Your objective: Each line containing the word "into" must be copied from the material below.

┌──

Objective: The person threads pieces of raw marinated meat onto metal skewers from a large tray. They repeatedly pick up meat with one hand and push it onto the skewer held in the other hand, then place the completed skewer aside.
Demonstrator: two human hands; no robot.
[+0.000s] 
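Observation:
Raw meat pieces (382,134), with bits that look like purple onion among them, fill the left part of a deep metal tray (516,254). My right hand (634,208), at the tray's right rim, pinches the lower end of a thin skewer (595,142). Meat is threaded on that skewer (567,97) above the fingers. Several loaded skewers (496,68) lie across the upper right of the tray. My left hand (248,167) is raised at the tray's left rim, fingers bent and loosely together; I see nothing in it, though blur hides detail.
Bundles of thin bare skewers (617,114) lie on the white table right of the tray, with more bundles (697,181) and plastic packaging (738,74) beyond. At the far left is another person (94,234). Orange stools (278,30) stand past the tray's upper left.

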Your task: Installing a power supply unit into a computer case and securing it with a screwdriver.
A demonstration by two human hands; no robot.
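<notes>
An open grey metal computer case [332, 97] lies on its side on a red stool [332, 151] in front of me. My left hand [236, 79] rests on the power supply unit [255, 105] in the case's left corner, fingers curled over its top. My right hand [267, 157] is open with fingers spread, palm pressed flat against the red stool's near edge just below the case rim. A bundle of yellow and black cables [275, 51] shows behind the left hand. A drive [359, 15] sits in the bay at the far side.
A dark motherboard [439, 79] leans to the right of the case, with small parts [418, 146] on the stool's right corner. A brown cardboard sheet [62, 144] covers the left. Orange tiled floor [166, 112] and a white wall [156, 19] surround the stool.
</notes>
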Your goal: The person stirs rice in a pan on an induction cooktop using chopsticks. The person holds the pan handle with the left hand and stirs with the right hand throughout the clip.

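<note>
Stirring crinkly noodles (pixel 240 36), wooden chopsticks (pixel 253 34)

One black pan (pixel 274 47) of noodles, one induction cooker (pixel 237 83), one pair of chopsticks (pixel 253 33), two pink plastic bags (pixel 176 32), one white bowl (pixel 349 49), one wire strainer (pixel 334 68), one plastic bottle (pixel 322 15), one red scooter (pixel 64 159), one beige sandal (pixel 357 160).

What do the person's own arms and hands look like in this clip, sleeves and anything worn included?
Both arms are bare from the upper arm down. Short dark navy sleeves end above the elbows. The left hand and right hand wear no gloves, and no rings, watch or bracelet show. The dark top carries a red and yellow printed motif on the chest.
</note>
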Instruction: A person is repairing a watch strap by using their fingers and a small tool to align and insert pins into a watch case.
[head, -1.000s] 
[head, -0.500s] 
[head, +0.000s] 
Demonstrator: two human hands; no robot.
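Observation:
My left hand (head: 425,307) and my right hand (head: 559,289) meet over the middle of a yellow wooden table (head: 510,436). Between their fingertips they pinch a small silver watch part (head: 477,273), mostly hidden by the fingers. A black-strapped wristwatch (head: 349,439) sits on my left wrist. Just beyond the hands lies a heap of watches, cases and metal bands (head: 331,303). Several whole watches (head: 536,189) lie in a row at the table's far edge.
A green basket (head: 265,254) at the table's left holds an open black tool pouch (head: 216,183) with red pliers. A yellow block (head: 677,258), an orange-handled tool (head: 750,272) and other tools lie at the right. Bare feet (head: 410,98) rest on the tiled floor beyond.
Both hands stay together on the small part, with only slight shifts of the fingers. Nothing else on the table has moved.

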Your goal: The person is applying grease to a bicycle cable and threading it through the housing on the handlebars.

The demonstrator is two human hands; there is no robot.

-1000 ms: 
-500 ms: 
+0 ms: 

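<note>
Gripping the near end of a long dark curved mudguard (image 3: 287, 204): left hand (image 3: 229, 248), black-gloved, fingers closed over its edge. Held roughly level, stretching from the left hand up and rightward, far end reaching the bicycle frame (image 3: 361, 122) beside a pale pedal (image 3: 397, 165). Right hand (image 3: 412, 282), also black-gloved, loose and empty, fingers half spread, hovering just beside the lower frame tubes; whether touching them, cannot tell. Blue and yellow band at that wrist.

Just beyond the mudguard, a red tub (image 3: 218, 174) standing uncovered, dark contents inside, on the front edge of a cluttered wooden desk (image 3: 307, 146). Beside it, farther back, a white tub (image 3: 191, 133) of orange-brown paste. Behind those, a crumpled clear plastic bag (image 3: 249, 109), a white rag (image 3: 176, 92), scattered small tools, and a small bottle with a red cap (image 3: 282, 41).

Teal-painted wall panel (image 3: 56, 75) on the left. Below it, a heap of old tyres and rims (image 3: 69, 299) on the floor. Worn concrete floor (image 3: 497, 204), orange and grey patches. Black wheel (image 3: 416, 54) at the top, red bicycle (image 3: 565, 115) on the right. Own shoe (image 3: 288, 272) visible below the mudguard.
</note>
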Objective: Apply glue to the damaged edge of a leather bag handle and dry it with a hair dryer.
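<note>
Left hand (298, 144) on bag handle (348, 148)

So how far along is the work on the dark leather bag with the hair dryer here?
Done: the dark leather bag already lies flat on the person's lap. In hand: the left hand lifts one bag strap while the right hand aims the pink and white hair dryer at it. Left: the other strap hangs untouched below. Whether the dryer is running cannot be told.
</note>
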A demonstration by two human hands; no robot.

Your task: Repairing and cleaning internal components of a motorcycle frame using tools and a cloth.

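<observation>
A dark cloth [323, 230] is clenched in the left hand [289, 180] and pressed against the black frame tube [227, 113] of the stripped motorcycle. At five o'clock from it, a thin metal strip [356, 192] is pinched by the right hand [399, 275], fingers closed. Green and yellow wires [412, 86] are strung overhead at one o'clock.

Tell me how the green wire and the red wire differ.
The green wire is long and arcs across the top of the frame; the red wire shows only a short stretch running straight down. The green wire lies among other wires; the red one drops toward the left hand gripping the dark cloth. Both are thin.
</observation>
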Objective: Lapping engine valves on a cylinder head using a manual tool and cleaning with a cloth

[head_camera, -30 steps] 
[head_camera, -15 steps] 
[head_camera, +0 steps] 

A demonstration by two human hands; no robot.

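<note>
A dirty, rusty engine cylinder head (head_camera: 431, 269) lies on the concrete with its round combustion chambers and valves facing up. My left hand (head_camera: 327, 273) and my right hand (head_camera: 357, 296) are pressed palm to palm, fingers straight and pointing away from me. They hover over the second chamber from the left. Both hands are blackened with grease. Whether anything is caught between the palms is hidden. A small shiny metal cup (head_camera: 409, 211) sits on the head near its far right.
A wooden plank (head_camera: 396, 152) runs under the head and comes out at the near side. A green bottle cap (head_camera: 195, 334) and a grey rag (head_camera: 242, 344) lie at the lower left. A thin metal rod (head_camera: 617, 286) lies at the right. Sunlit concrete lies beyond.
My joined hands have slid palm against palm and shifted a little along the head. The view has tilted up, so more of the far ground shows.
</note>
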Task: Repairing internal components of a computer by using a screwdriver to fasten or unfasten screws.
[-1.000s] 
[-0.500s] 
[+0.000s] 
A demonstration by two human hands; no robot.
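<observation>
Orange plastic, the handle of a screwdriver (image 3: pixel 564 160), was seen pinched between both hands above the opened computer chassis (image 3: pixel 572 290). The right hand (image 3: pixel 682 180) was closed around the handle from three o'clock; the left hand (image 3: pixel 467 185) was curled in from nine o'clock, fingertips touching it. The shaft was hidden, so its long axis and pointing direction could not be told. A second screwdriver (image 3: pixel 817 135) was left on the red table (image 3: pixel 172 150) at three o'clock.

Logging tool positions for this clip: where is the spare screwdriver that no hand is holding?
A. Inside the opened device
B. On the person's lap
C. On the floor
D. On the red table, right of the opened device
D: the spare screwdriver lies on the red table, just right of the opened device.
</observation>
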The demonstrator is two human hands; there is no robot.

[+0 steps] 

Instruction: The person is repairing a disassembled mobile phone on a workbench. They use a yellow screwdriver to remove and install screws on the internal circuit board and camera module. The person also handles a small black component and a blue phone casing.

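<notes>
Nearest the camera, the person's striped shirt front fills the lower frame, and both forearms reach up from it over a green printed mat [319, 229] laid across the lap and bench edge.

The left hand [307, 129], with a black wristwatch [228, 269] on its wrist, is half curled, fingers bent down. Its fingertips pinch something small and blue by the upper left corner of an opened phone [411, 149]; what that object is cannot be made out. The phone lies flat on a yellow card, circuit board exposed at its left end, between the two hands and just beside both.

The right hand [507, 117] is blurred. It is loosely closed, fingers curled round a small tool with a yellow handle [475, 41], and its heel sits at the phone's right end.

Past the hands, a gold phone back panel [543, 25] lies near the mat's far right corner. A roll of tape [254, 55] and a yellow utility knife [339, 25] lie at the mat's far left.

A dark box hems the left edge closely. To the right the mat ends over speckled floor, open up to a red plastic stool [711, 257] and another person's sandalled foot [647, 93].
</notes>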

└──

Finished task:
Your task: Installing a power supply unit into a computer case and securing it with a screwdriver.
Instruction: A person is repairing a watch strap by using their fingers and a small tool to align and insert pins into a watch case.

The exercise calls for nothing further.